= TASK =
Without leaving out a single line, copy the records exactly.

Content starts

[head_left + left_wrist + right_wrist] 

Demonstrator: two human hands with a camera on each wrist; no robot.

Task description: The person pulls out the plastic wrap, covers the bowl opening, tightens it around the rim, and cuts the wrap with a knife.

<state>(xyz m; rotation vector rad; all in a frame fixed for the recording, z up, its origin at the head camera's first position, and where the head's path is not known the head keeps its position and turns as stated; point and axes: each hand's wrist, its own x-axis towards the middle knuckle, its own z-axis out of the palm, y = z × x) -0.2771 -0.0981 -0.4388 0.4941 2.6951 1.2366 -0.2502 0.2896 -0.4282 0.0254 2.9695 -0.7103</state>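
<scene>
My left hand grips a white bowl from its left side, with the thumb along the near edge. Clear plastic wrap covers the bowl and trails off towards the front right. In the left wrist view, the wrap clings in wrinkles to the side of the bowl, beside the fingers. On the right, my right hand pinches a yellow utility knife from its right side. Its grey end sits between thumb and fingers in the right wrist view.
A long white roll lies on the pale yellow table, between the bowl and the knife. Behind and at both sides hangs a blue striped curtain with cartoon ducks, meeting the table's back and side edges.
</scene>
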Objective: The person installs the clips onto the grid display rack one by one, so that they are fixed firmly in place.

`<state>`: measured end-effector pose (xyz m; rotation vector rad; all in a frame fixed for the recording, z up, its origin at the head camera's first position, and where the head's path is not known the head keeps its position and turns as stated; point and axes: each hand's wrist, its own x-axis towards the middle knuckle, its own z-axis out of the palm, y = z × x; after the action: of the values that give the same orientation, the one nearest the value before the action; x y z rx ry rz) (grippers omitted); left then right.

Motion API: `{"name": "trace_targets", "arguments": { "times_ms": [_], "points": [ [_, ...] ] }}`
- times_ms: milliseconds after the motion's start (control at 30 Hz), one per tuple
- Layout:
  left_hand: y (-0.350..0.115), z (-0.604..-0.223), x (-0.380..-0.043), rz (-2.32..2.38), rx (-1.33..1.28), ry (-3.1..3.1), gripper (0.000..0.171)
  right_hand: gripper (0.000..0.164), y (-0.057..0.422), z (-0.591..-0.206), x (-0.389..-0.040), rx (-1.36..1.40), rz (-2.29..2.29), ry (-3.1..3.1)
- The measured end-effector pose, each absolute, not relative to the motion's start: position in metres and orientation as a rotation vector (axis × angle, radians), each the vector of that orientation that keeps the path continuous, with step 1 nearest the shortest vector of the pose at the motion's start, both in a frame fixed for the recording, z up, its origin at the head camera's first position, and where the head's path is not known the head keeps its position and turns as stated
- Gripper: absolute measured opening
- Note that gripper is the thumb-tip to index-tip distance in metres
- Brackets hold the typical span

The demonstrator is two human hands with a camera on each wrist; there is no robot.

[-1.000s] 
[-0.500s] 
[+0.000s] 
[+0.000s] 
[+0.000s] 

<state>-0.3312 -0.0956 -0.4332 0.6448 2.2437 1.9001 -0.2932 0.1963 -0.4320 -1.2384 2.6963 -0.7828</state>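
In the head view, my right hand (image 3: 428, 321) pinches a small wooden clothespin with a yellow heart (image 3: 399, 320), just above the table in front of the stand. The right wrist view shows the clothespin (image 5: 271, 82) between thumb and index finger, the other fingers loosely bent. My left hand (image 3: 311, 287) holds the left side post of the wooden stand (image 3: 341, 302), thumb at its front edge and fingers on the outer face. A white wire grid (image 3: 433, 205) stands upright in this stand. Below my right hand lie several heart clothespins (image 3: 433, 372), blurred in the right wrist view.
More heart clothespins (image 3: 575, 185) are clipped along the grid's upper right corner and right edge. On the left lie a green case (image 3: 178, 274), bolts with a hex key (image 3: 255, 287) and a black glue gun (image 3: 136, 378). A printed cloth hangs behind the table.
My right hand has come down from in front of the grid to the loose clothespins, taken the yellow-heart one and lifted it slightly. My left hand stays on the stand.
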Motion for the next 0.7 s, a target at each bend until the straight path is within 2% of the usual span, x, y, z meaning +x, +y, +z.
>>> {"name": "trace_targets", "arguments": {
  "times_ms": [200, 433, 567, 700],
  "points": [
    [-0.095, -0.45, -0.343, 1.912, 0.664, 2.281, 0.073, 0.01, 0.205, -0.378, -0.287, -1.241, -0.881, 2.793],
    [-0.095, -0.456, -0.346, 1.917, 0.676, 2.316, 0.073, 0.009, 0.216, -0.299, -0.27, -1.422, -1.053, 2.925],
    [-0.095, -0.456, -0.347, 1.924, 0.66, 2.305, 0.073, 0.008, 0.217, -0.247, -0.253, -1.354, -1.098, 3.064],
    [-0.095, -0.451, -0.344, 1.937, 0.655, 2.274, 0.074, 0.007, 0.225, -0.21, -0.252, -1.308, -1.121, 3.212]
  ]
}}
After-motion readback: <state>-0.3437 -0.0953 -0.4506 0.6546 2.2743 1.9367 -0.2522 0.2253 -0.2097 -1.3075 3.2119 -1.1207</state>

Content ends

= RESULT OF THE EXERCISE =
[head_left + left_wrist + right_wrist] 

Demonstrator: two human hands with a camera on each wrist; no robot.

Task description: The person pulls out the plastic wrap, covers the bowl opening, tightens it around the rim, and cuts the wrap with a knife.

<state>(xyz m; rotation vector rad; all in a frame fixed for the recording, z up, its origin at the head camera's first position, and where the head's path is not known the head keeps its position and turns as stated; point and axes: each hand's wrist, its own x-axis towards the middle knuckle, its own z-axis out of the palm, y = z × x) -0.2771 -0.0981 -0.4388 0.4941 2.6951 1.2366 -0.2502 0.2896 -0.4282 0.0254 2.9695 -0.7103</state>
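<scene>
My left hand grips a white bowl from its left side, with the thumb along the near edge. Clear plastic wrap covers the bowl and trails off towards the front right. In the left wrist view, the wrap clings in wrinkles to the side of the bowl, beside the fingers. On the right, my right hand pinches a yellow utility knife from its right side. Its grey end sits between thumb and fingers in the right wrist view.
A long white roll lies on the pale yellow table, between the bowl and the knife. Behind and at both sides hangs a blue striped curtain with cartoon ducks, meeting the table's back and side edges.
</scene>
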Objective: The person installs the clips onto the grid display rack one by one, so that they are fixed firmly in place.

`<state>`: measured end-effector pose (xyz m; rotation vector rad; all in a frame fixed for the recording, z up, its origin at the head camera's first position, and where the head's path is not known the head keeps its position and turns as stated; point and axes: each hand's wrist, its own x-axis towards the middle knuckle, its own z-axis out of the palm, y = z × x; after the action: of the values that give the same orientation, the one nearest the value before the action; x y z rx ry rz) (grippers omitted); left then right.

Motion API: `{"name": "trace_targets", "arguments": { "times_ms": [_], "points": [ [_, ...] ] }}`
- times_ms: milliseconds after the motion's start (control at 30 Hz), one per tuple
- Layout:
  left_hand: y (-0.350..0.115), z (-0.604..-0.223), x (-0.380..-0.043), rz (-2.32..2.38), rx (-1.33..1.28), ry (-3.1..3.1), gripper (0.000..0.171)
  right_hand: gripper (0.000..0.164), y (-0.057..0.422), z (-0.591..-0.206), x (-0.389..-0.040), rx (-1.36..1.40), rz (-2.29..2.29), ry (-3.1..3.1)
- The measured end-effector pose, each absolute, not relative to the motion's start: position in metres and orientation as a rotation vector (axis × angle, radians), each the vector of that orientation that keeps the path continuous, with step 1 nearest the shortest vector of the pose at the motion's start, both in a frame fixed for the recording, z up, its origin at the head camera's first position, and where the head's path is not known the head keeps its position and turns as stated
- Gripper: absolute measured opening
- Note that gripper is the thumb-tip to index-tip distance in metres
- Brackets hold the typical span

The demonstrator is two human hands with a camera on each wrist; there is no robot.

[-1.000s] 
[-0.500s] 
[+0.000s] 
[+0.000s] 
[+0.000s] 

<state>-0.3312 -0.0956 -0.4332 0.6448 2.2437 1.9001 -0.2932 0.1963 -0.4320 -1.2384 2.6963 -0.7828</state>
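In the head view, my right hand (image 3: 428, 321) pinches a small wooden clothespin with a yellow heart (image 3: 399, 320), just above the table in front of the stand. The right wrist view shows the clothespin (image 5: 271, 82) between thumb and index finger, the other fingers loosely bent. My left hand (image 3: 311, 287) holds the left side post of the wooden stand (image 3: 341, 302), thumb at its front edge and fingers on the outer face. A white wire grid (image 3: 433, 205) stands upright in this stand. Below my right hand lie several heart clothespins (image 3: 433, 372), blurred in the right wrist view.
More heart clothespins (image 3: 575, 185) are clipped along the grid's upper right corner and right edge. On the left lie a green case (image 3: 178, 274), bolts with a hex key (image 3: 255, 287) and a black glue gun (image 3: 136, 378). A printed cloth hangs behind the table.
My right hand has come down from in front of the grid to the loose clothespins, taken the yellow-heart one and lifted it slightly. My left hand stays on the stand.
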Motion for the next 0.7 s, a target at each bend until the straight path is within 2% of the usual span, x, y, z meaning +x, +y, +z.
>>> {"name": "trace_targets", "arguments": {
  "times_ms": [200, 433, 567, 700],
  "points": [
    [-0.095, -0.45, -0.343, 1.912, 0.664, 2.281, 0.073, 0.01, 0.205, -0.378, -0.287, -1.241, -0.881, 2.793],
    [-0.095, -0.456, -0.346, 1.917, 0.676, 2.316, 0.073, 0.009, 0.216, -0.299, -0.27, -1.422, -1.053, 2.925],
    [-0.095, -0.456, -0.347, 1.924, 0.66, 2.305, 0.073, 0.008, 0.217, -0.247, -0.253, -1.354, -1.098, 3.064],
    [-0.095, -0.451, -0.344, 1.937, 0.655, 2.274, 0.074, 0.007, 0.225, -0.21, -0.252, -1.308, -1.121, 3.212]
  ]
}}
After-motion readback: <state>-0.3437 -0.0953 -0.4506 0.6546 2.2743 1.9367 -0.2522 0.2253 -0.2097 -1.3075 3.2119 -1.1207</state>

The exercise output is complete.